Egg Donor, Part 2: Save the Cheerleader, Save the world
Published May 3, 2014 | By Greg Hodgson-Fopp
Probably best to read part 1, first.
In Part 1, I covered my moral descent from good parent to eugenicist, where I found that when faced with meaningful life choices about which egg donors to pick, I quickly became the flag-bearer for a new designer super-race. A position in which I was a little uncomfortable.
Ruling out the obvious, the less obvious, the ones with bad vibes, and the ones with dodgy answers, we were still left with more than a small pile of profiles for which we could find no valid reason to reject.
So ultimately, once we’d skimmed down to the basics (and we’d been e-mailing each other back and forth a bit with the same profiles attached), we made a pretty human decision.

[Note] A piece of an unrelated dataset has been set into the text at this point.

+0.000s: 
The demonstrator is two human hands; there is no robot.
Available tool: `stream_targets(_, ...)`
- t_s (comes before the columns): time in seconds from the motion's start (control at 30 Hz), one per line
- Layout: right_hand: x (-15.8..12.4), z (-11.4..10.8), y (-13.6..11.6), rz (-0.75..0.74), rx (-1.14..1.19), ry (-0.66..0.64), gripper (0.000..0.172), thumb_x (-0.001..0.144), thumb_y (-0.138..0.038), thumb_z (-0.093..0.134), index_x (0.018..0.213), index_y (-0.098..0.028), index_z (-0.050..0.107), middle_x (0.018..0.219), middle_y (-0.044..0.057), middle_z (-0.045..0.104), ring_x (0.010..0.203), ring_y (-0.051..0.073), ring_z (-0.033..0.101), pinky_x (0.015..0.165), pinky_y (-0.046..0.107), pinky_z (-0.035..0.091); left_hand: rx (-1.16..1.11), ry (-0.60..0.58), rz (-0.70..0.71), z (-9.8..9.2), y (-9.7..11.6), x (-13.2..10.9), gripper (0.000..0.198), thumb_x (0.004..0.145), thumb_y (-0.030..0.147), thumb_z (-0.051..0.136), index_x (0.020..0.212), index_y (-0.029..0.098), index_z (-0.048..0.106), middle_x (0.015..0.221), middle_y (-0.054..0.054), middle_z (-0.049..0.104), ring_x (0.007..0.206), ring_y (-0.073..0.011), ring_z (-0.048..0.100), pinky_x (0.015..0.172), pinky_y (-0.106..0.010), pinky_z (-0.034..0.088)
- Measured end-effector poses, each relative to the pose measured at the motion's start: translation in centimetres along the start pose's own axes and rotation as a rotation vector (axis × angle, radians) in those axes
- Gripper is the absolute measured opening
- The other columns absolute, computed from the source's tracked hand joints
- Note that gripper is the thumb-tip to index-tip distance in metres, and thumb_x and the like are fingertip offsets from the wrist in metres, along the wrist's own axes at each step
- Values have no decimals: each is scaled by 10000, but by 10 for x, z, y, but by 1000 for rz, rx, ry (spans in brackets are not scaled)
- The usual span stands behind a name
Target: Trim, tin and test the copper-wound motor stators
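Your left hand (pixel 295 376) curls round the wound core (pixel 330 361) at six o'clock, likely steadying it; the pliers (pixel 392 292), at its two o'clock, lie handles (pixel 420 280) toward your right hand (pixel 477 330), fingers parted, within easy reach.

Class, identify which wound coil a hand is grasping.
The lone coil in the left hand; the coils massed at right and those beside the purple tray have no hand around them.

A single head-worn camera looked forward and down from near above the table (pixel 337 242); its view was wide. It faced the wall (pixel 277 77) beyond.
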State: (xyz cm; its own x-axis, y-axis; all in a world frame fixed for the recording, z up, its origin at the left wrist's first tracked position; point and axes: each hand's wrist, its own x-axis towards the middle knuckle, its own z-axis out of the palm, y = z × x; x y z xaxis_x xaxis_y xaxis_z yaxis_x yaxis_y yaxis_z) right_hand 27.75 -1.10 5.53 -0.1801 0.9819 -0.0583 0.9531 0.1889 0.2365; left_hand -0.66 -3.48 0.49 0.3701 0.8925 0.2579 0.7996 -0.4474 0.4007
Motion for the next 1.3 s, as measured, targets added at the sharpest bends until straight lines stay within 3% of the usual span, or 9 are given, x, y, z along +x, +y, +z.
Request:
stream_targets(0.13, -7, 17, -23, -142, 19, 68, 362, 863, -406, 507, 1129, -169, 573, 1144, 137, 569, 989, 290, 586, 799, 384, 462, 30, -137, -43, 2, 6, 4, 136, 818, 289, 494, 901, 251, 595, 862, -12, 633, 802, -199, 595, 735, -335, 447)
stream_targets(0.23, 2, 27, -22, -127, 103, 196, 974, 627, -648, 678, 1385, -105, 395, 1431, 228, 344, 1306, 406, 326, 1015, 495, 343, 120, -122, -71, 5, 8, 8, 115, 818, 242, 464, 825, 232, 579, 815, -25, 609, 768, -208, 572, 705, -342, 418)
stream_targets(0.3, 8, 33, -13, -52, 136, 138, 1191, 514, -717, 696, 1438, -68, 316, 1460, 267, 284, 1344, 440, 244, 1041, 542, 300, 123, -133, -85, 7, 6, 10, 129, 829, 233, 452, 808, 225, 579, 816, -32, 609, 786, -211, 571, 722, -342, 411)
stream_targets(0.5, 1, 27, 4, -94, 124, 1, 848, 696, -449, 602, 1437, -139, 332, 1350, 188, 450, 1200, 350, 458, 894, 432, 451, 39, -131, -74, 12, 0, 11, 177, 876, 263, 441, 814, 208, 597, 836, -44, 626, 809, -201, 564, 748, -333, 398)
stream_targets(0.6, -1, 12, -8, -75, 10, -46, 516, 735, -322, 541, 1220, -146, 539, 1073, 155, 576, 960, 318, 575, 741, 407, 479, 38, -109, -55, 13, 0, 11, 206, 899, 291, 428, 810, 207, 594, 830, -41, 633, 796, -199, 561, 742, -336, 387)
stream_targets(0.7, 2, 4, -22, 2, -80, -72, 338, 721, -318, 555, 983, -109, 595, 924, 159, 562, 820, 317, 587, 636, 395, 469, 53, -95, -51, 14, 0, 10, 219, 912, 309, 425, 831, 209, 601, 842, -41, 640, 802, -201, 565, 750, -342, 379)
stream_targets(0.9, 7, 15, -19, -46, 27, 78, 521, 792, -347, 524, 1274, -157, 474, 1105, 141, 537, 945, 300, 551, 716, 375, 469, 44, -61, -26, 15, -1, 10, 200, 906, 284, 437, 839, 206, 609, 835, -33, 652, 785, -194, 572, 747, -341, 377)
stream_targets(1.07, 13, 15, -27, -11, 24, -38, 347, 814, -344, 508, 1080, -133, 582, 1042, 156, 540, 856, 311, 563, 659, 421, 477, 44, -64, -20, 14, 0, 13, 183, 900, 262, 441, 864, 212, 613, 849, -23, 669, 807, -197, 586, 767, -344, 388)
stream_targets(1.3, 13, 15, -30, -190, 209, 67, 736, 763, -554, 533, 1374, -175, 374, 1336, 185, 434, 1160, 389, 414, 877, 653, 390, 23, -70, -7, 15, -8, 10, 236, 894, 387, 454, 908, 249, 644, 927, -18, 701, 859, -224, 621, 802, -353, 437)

The Gynaecological Hot-or-Not
Each profile had between 3 and 10 photographs attached. And they did vary quite a lot. There’s something so much more human about skimming photos, than there is about reading massive attached medical histories. Even before we had thinned the ranks, I had started using the photos as instant-reject/accept criteria. It was like a gynaecological Hot-or-Not, like some of the dating apps.
Like the photo? Swipe left.
Not a good vibe? Swipe right.
Not a good vibe? Swipe right.
We were literally ‘screening’ these candidates based upon how they smiled, how they looked at the camera. We were also screening them based on their choices of photos.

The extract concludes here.